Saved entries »
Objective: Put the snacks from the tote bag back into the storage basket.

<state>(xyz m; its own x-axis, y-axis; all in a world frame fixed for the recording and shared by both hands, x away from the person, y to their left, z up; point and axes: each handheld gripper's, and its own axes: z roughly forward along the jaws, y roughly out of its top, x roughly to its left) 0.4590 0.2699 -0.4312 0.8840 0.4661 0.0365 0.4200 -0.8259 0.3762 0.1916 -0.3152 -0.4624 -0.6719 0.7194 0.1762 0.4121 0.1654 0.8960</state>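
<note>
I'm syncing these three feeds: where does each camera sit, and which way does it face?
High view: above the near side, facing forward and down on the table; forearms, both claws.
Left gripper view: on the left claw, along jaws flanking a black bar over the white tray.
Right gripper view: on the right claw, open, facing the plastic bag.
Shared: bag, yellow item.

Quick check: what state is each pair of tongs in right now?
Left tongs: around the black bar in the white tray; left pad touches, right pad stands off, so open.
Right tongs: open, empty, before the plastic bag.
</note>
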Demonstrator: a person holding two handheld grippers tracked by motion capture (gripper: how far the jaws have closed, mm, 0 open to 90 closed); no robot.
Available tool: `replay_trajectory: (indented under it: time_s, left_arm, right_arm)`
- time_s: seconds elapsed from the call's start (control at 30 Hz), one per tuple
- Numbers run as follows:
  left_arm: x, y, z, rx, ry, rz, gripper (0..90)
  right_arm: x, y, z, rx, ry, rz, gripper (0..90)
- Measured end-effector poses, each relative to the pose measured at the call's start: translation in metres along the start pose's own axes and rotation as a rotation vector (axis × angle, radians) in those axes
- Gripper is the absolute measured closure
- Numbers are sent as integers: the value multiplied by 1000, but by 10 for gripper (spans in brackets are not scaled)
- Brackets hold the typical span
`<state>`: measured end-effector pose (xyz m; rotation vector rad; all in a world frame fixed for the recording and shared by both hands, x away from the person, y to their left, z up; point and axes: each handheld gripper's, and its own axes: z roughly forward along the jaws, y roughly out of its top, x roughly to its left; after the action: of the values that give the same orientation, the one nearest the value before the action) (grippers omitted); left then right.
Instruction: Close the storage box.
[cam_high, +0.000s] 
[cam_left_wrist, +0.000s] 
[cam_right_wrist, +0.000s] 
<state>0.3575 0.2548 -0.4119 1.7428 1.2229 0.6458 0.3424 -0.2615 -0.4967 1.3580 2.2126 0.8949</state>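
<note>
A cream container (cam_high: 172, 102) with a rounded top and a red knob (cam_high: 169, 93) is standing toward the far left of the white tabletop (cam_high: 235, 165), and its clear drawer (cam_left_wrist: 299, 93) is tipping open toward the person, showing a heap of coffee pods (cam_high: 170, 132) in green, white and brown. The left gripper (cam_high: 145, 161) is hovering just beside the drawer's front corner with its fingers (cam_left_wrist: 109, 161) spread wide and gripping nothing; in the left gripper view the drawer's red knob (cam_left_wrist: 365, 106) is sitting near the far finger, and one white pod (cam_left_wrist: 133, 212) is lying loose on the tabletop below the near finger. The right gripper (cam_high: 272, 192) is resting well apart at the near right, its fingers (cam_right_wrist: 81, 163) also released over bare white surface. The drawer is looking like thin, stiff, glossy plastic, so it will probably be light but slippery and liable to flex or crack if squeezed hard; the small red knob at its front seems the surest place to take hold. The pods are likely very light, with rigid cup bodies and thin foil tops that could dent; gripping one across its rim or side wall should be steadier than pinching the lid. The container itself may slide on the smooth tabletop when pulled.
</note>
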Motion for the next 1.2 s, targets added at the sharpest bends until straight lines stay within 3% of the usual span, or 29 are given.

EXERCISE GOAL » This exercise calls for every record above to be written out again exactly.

ANSWER TO THIS TASK »
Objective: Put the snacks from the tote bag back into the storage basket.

<state>(xyz m; its own x-axis, y-axis; all in a world frame fixed for the recording and shared by both hands, x away from the person, y to their left, z up; point and axes: each handheld gripper's, and its own axes: z roughly forward along the jaws, y roughly out of its top, x roughly to its left) 0.4590 0.2699 -0.4312 0.8840 0.4661 0.0365 0.4200 -0.8259 0.3762 0.1916 -0.3152 -0.4624 -0.6719 0.7194 0.1762 0.4121 0.1654 0.8960</state>
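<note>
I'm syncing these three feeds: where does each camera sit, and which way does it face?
High view: above the near side, facing forward and down on the table; forearms, both claws.
Left gripper view: on the left claw, along jaws flanking a black bar over the white tray.
Right gripper view: on the right claw, open, facing the plastic bag.
Shared: bag, yellow item.

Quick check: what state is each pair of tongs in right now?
Left tongs: around the black bar in the white tray; left pad touches, right pad stands off, so open.
Right tongs: open, empty, before the plastic bag.
</note>
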Demonstrator: a person holding two handheld grippers tracked by motion capture (gripper: how far the jaws have closed, mm, 0 open to 90 closed); no robot.
Available tool: `replay_trajectory: (indented under it: time_s, left_arm, right_arm)`
- time_s: seconds elapsed from the call's start (control at 30 Hz), one per tuple
- Numbers run as follows:
  left_arm: x, y, z, rx, ry, rz, gripper (0..90)
  right_arm: x, y, z, rx, ry, rz, gripper (0..90)
- Measured end-effector poses, each relative to the pose measured at the call's start: translation in metres along the start pose's own axes and rotation as a rotation vector (axis × angle, radians) in those axes
- Gripper is the absolute measured closure
- Numbers are sent as integers: the value multiplied by 1000, but by 10 for gripper (spans in brackets are not scaled)
- Brackets hold the typical span
`<state>`: measured end-effector pose (xyz m; rotation vector rad; all in a world frame fixed for the recording and shared by both hands, x away from the person, y to their left, z up; point and axes: each handheld gripper's, and its own axes: z roughly forward along the jaws, y roughly out of its top, x roughly to its left; after the action: of the values that give the same orientation, the one nearest the value before the action) (grippers omitted); left then right.
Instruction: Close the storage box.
[cam_high, +0.000s] 
[cam_left_wrist, +0.000s] 
[cam_right_wrist, +0.000s] 
<state>0.3575 0.2548 -0.4119 1.7428 1.2229 0.6458 0.3424 -0.2615 -0.4967 1.3580 2.2126 0.8949</state>
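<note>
A cream container (cam_high: 172, 102) with a rounded top and a red knob (cam_high: 169, 93) is standing toward the far left of the white tabletop (cam_high: 235, 165), and its clear drawer (cam_left_wrist: 299, 93) is tipping open toward the person, showing a heap of coffee pods (cam_high: 170, 132) in green, white and brown. The left gripper (cam_high: 145, 161) is hovering just beside the drawer's front corner with its fingers (cam_left_wrist: 109, 161) spread wide and gripping nothing; in the left gripper view the drawer's red knob (cam_left_wrist: 365, 106) is sitting near the far finger, and one white pod (cam_left_wrist: 133, 212) is lying loose on the tabletop below the near finger. The right gripper (cam_high: 272, 192) is resting well apart at the near right, its fingers (cam_right_wrist: 81, 163) also released over bare white surface. The drawer is looking like thin, stiff, glossy plastic, so it will probably be light but slippery and liable to flex or crack if squeezed hard; the small red knob at its front seems the surest place to take hold. The pods are likely very light, with rigid cup bodies and thin foil tops that could dent; gripping one across its rim or side wall should be steadier than pinching the lid. The container itself may slide on the smooth tabletop when pulled.
</note>
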Motion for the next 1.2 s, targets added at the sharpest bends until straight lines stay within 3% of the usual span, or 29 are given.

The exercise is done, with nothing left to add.